#### [TASK BRIEF]
Your answer must be every line of the data below that holds the string "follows", copied exactly.

Extracted data entries:
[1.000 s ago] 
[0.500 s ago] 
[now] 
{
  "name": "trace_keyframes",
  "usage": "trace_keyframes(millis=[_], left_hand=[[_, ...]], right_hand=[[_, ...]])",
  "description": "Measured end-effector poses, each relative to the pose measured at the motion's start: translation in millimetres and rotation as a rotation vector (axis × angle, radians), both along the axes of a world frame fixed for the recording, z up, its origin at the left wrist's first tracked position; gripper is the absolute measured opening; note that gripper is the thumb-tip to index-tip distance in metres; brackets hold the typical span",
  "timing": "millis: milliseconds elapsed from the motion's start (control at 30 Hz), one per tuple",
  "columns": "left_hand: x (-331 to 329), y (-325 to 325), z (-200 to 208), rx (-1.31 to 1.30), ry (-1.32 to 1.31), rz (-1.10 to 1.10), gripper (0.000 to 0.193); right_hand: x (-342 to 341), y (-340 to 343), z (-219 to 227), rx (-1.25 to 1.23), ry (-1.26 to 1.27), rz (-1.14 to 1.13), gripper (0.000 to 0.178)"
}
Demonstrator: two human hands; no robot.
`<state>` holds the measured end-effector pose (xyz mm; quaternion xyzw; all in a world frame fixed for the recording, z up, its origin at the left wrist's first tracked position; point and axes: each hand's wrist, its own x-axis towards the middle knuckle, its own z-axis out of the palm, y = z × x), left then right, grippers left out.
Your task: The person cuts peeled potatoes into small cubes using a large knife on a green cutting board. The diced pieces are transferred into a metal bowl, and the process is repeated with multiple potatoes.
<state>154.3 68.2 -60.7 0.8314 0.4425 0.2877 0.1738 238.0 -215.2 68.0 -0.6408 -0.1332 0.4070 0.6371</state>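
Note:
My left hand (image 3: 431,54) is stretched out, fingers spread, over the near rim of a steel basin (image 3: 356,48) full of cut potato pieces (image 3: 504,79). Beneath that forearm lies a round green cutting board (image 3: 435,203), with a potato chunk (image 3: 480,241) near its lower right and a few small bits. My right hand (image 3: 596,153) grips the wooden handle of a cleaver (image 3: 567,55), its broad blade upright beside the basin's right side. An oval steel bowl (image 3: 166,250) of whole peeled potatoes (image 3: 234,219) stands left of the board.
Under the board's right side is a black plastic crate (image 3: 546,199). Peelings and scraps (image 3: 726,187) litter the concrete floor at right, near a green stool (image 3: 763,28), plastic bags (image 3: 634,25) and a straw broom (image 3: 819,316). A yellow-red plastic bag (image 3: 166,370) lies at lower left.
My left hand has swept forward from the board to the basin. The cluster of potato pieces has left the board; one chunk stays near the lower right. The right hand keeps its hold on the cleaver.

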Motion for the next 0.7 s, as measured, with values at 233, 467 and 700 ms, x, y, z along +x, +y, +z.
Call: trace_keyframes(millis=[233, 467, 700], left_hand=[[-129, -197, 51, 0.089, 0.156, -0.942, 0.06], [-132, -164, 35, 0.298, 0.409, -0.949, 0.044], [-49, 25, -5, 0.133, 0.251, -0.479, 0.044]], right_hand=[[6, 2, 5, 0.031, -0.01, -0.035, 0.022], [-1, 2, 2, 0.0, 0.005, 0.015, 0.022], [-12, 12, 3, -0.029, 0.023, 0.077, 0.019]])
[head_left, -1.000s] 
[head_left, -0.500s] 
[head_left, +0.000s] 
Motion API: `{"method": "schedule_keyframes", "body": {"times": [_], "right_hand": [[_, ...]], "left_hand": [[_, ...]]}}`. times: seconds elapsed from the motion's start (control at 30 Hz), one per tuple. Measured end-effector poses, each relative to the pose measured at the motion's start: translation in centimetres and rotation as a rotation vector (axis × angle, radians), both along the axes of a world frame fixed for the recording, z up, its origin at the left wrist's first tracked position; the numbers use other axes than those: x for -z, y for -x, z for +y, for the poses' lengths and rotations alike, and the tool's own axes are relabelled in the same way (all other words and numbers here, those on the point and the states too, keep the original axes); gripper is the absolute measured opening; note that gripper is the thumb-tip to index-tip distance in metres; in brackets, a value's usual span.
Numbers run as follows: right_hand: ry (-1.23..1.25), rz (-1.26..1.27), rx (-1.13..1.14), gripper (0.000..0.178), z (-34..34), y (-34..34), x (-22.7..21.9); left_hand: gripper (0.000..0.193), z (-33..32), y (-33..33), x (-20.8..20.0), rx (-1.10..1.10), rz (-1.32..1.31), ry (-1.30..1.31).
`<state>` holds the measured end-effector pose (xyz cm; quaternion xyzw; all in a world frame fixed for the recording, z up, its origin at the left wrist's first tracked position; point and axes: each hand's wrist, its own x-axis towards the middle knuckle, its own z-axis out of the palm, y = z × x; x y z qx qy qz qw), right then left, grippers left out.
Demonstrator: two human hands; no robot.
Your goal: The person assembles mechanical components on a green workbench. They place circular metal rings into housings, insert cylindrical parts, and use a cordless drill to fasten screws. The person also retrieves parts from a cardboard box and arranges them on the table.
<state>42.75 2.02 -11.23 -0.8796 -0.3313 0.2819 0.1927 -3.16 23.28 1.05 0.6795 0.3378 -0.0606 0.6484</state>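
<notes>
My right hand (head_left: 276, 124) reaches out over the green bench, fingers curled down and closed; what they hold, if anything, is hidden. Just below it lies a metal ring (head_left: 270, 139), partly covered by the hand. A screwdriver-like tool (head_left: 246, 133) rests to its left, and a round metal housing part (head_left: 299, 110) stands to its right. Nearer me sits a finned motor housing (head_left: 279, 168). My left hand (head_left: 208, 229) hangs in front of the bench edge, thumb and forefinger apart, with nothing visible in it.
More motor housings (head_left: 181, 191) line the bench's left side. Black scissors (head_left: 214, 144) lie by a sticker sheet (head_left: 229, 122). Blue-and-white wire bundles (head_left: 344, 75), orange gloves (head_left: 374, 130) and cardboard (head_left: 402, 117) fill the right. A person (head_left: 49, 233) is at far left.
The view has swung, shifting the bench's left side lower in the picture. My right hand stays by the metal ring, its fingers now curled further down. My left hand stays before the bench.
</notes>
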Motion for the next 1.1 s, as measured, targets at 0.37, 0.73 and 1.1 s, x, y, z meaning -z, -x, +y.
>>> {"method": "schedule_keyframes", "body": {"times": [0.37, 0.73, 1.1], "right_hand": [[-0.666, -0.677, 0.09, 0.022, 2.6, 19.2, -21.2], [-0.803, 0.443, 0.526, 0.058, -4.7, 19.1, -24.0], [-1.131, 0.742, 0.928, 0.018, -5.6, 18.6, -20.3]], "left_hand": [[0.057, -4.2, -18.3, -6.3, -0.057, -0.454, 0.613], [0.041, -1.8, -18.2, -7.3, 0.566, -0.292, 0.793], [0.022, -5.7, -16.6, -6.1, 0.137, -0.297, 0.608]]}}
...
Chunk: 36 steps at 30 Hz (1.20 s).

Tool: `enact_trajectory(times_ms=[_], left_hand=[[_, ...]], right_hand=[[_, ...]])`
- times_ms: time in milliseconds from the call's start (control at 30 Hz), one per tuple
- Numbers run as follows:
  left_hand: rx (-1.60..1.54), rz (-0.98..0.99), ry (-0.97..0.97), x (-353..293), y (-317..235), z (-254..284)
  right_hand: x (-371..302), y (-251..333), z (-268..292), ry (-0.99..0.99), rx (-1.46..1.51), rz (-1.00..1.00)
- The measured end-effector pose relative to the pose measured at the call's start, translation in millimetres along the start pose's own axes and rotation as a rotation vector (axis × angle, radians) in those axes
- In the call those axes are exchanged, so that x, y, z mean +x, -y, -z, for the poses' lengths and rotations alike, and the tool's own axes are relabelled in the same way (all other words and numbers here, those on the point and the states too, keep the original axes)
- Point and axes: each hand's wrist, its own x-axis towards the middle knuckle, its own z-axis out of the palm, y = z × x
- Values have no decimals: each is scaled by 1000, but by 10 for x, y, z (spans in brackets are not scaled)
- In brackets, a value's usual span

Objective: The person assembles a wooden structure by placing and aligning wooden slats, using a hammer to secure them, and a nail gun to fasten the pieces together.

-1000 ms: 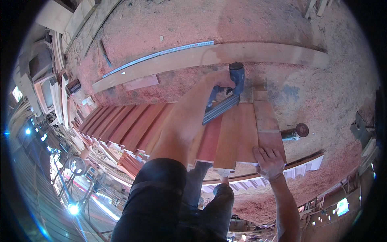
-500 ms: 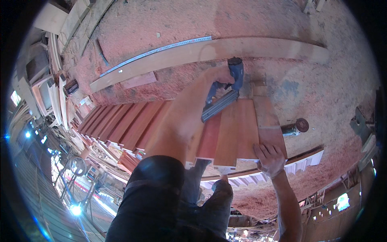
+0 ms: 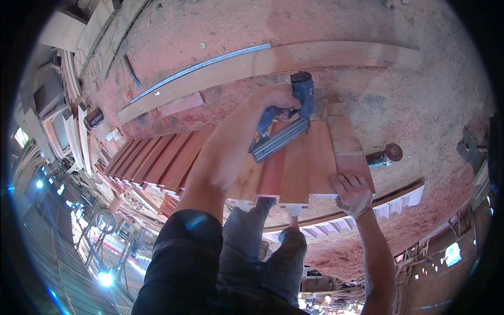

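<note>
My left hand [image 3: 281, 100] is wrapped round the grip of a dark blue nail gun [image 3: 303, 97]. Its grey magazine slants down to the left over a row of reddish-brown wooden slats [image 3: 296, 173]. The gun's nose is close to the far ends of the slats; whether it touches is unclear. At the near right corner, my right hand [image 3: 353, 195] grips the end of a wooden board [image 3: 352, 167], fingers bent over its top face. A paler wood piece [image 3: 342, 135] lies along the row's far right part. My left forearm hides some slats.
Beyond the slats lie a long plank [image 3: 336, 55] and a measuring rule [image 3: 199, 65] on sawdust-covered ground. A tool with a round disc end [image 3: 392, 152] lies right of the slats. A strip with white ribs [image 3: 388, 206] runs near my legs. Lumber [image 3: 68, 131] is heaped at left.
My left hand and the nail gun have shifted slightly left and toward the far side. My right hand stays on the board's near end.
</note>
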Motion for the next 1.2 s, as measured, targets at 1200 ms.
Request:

#### [REPLY]
Numbers run as follows: right_hand: ry (-1.23..1.25), rz (-1.26..1.27), rx (-1.13..1.14), gripper (0.000..0.178), z (-34..34), y (-34..34), x (-22.7..21.9); left_hand: gripper (0.000..0.193), z (-33..32), y (-33..33), x (-20.8..20.0), rx (-1.10..1.10), rz (-1.32..1.31), ry (-1.30..1.31).
- Numbers run as follows:

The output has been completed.